[Your instructions]
Work through the listing below, copying each line that carries the word "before".

[Supplied data]

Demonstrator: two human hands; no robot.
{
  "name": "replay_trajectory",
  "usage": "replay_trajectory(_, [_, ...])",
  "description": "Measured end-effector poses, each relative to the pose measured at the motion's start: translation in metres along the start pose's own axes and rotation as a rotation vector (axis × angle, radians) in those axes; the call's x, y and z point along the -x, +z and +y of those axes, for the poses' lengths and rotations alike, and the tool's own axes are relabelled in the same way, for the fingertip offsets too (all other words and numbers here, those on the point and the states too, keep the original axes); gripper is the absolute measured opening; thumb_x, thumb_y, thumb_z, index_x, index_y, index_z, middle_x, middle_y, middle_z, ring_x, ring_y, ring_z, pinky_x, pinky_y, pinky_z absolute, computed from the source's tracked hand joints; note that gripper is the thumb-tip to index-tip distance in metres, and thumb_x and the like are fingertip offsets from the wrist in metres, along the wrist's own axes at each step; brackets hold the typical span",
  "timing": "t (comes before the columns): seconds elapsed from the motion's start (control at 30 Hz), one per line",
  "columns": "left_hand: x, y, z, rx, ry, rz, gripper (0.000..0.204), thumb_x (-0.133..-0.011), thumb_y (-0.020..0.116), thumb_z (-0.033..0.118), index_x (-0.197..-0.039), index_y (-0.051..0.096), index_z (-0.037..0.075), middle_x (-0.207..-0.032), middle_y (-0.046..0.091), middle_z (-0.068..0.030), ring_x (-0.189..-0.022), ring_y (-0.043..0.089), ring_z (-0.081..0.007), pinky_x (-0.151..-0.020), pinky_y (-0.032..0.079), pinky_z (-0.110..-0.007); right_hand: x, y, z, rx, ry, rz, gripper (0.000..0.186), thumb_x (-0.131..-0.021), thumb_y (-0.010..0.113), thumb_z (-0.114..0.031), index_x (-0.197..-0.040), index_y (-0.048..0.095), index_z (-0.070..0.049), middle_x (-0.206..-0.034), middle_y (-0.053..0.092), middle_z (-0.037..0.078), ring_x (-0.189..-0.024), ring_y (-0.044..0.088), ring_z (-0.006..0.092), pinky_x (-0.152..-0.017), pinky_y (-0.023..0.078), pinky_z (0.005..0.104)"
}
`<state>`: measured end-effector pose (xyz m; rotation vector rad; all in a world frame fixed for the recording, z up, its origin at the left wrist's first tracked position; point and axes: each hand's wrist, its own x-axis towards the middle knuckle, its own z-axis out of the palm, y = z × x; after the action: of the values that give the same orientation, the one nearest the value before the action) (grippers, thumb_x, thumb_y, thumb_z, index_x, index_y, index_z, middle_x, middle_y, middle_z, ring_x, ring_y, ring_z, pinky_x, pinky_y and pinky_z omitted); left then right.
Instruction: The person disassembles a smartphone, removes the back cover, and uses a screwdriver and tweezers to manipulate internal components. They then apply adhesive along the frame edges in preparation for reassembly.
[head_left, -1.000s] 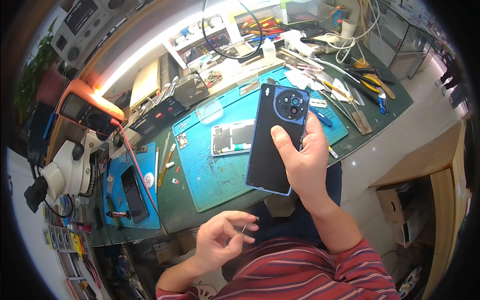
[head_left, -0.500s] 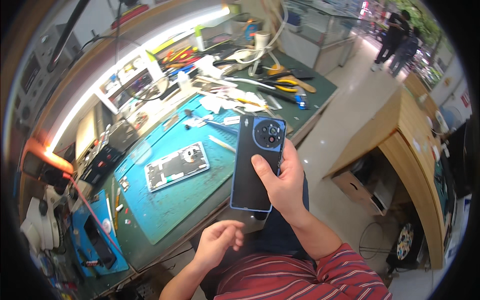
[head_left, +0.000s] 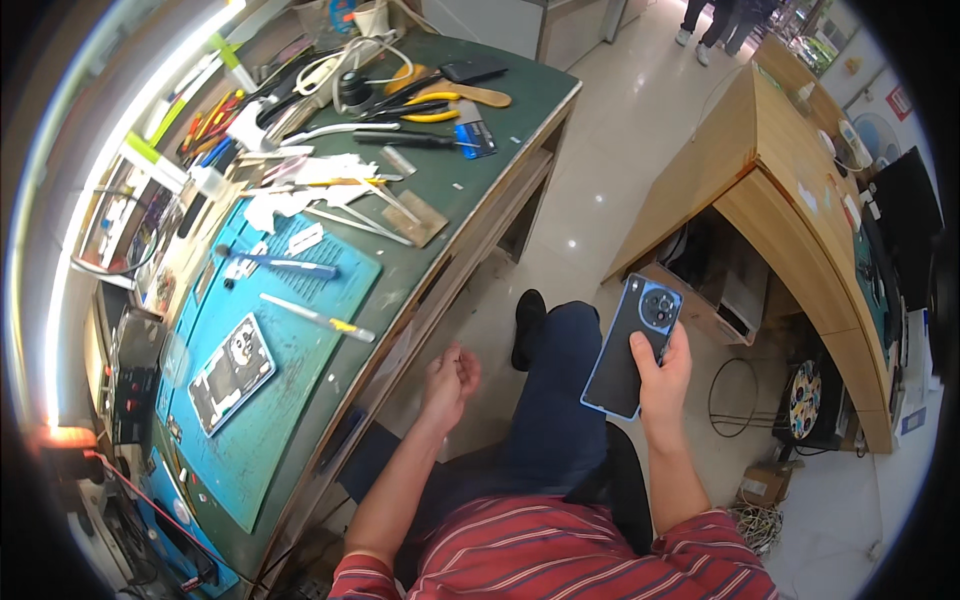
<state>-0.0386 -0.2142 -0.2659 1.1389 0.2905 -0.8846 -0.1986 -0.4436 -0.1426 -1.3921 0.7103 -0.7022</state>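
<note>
My right hand (head_left: 664, 376) grips a smartphone (head_left: 634, 352) over the floor, to the right of my knee. The phone has a dark back with blue edges and a round camera bump near its top; my thumb presses on its back. Near the bench's front edge, my left hand (head_left: 450, 384) hangs with its fingers curled in and nothing visible in them. An opened phone body (head_left: 232, 374), its inner parts bare, lies on the blue work mat (head_left: 300, 390). Beside it on the mat are a blue-handled brush (head_left: 285, 262) and a thin yellow-and-white tool (head_left: 318, 317).
Black-and-yellow pliers (head_left: 425, 110), a wooden-handled tool (head_left: 480, 94) and crumpled white tissue (head_left: 275, 208) lie on the green bench top. A bright lamp (head_left: 65, 250) runs along the left. A wooden desk (head_left: 690, 160) stands at right, with a carton (head_left: 765, 484) below. Two people's legs (head_left: 705, 25) show far off.
My view has turned to the right, away from the bench. My right hand has carried the smartphone rightward, away from the bench. My left hand stays empty and curled.
</note>
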Motion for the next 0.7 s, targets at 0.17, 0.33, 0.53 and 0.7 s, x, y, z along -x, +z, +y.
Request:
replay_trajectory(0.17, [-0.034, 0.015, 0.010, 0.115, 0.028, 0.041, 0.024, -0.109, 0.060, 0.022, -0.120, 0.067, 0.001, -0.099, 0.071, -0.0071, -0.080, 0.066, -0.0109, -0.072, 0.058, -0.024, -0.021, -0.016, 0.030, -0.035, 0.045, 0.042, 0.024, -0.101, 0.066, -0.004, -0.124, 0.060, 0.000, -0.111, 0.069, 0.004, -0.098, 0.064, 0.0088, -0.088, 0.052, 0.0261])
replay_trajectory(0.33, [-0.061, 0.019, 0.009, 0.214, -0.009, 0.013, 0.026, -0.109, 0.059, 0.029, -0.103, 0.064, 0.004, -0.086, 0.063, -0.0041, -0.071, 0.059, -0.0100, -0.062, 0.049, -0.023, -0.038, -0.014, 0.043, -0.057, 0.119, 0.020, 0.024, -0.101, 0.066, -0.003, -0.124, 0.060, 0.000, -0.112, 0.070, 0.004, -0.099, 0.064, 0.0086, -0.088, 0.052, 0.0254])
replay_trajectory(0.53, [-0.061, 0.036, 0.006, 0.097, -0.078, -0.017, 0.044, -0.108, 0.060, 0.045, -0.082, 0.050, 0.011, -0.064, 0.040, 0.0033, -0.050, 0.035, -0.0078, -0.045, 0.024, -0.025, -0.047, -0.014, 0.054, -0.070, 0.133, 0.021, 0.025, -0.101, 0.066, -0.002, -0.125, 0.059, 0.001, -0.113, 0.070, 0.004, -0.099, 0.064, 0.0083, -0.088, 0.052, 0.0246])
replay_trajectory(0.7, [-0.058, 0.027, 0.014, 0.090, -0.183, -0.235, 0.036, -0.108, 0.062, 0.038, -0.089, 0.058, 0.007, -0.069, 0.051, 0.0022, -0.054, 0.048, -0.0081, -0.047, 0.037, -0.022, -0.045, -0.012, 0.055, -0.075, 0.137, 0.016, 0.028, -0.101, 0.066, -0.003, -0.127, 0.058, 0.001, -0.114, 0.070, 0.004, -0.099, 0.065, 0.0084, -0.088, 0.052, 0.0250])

[Task result]
  "timing": "t (comes before the columns): seconds elapsed from the motion's start (control at 30 Hz), one per line",
`<state>`: measured end-effector pose (xyz m; rotation vector rad; all in a world frame fixed for the recording, z up, its origin at the left wrist's first tracked position; point and axes: each hand's wrist, its own x-axis towards the middle knuckle, its own z-axis out of the palm, y = z × x; after the action: of the values that give the same orientation, the one nearest the value before the action) (grippers, thumb_x, thumb_y, thumb_z, index_x, index_y, index_z, middle_x, middle_y, middle_z, ring_x, ring_y, ring_z, pinky_x, pinky_y and pinky_z omitted); left then right.

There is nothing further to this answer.